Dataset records

+++

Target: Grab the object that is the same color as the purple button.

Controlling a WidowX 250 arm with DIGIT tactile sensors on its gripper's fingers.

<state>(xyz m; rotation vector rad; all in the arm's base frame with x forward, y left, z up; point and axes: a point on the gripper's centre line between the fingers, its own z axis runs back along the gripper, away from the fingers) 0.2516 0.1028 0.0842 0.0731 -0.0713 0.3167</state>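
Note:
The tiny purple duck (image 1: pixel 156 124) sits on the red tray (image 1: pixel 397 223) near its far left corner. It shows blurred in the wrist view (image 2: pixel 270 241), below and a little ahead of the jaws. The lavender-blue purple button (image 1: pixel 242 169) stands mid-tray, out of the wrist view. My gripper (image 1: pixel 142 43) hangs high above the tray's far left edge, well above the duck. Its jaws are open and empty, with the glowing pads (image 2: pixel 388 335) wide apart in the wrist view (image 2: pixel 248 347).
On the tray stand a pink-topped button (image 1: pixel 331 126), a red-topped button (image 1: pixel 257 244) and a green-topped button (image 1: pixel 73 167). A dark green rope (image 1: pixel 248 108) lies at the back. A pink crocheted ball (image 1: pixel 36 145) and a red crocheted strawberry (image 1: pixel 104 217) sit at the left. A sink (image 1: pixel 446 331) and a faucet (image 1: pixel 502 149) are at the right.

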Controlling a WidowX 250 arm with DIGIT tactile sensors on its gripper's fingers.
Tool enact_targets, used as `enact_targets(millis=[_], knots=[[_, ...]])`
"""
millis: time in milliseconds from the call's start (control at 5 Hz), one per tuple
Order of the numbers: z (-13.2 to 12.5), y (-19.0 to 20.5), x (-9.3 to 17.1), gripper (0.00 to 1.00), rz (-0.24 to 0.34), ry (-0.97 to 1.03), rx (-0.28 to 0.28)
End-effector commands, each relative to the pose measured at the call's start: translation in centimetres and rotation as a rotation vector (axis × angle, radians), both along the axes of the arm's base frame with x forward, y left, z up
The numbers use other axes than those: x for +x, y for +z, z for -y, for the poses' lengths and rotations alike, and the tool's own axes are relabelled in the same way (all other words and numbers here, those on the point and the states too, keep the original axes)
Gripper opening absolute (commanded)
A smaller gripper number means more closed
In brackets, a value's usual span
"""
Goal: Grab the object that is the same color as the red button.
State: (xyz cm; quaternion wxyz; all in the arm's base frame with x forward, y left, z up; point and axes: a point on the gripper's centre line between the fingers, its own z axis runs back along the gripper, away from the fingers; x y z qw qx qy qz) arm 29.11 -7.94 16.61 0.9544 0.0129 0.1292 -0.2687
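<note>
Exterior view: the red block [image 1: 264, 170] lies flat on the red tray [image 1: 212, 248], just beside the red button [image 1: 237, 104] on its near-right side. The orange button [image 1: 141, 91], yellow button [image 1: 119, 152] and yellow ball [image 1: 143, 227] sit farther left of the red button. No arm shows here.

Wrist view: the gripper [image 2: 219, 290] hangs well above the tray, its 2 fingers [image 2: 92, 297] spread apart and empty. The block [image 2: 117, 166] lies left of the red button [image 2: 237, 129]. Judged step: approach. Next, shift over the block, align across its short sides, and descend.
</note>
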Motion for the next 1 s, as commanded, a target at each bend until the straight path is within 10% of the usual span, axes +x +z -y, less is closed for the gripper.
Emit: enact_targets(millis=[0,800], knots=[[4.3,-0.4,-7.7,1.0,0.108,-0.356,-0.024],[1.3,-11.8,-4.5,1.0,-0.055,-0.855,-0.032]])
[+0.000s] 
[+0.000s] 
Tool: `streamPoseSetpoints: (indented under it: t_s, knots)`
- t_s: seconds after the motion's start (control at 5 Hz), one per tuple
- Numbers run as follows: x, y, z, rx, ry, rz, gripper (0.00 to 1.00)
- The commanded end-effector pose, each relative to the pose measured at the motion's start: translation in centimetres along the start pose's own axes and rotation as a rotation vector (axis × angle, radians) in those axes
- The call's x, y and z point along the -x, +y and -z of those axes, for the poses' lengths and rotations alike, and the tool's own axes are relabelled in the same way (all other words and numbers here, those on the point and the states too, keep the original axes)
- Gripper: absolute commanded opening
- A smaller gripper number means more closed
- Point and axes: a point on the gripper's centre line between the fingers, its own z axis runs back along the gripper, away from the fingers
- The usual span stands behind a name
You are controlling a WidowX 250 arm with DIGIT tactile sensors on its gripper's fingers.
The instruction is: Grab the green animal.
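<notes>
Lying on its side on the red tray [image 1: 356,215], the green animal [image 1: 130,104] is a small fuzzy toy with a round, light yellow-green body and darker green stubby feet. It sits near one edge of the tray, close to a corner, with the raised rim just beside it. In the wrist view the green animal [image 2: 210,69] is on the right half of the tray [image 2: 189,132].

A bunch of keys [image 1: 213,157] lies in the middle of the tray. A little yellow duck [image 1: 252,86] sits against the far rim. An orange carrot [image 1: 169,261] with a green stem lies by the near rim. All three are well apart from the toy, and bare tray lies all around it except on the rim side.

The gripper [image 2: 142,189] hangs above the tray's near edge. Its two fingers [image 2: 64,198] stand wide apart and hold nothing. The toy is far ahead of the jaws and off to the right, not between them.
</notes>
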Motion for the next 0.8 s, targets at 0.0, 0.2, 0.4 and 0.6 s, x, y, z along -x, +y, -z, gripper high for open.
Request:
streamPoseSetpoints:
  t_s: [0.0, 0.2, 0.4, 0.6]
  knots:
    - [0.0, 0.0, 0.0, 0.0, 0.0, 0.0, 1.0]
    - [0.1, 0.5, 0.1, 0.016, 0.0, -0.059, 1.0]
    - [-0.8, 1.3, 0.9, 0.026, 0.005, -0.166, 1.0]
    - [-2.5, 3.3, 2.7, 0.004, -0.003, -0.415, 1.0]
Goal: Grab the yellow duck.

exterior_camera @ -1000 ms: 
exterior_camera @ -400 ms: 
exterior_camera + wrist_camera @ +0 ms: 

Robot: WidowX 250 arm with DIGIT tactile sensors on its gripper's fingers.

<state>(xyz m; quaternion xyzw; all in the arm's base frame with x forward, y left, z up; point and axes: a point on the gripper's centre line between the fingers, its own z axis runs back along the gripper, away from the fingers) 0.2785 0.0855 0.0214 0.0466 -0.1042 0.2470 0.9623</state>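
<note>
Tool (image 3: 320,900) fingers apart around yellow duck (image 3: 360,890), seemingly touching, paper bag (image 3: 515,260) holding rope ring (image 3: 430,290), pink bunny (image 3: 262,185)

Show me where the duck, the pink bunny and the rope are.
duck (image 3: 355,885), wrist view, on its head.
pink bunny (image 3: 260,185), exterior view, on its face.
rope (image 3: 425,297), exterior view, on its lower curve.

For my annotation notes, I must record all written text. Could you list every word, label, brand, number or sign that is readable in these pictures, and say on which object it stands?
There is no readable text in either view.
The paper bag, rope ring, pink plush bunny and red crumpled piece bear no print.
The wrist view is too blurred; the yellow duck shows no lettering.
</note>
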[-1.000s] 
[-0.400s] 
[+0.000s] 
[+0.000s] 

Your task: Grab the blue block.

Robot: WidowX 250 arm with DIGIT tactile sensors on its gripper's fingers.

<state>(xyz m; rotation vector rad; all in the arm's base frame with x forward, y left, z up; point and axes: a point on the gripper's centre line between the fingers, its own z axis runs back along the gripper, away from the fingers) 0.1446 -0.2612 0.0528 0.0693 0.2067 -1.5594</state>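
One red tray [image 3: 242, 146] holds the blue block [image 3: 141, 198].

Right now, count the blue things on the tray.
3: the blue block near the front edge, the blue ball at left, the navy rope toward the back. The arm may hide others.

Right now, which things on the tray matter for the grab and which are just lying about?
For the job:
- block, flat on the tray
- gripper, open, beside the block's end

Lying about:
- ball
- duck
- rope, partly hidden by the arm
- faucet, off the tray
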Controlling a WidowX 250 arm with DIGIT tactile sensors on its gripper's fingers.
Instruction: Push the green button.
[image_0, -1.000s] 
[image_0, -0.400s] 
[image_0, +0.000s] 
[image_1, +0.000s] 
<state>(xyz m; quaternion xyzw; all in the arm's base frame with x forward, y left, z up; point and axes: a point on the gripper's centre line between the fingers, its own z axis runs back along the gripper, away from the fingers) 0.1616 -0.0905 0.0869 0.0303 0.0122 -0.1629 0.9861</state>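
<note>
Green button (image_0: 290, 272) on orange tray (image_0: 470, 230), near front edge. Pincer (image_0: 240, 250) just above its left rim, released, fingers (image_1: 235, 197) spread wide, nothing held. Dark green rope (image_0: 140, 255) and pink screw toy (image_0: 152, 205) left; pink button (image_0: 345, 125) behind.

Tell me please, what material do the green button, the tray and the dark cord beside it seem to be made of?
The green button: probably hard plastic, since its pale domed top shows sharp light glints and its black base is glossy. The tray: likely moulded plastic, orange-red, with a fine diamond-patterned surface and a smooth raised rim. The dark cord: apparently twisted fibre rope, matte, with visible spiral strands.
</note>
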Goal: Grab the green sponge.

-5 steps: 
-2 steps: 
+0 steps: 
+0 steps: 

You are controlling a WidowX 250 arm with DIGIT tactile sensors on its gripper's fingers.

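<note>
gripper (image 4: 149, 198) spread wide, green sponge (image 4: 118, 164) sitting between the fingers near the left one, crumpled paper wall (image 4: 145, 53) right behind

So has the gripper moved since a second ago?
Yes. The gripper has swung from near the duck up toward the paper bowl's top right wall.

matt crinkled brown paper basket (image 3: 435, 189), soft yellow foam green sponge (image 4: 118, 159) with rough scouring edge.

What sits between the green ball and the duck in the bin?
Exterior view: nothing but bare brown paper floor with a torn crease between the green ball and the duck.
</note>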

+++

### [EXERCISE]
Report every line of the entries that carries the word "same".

### [SOLVED EXERCISE]
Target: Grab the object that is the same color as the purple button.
The numbers use other axes than those: x for +x, y for +z, z for -y, for the poses' lengths and rotations alike, and the tool's own axes are relabelled in the same way (all other words and numbers here, those on the point and the states too, keep the original axes)
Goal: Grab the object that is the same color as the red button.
- The call's x, y and z point along the -x, +y and -z of those axes, for the poses' lengths and rotations alike, and the tool's own axes are relabelled in the same way (all other words and numbers here, those on the point and the states too, keep the original axes)

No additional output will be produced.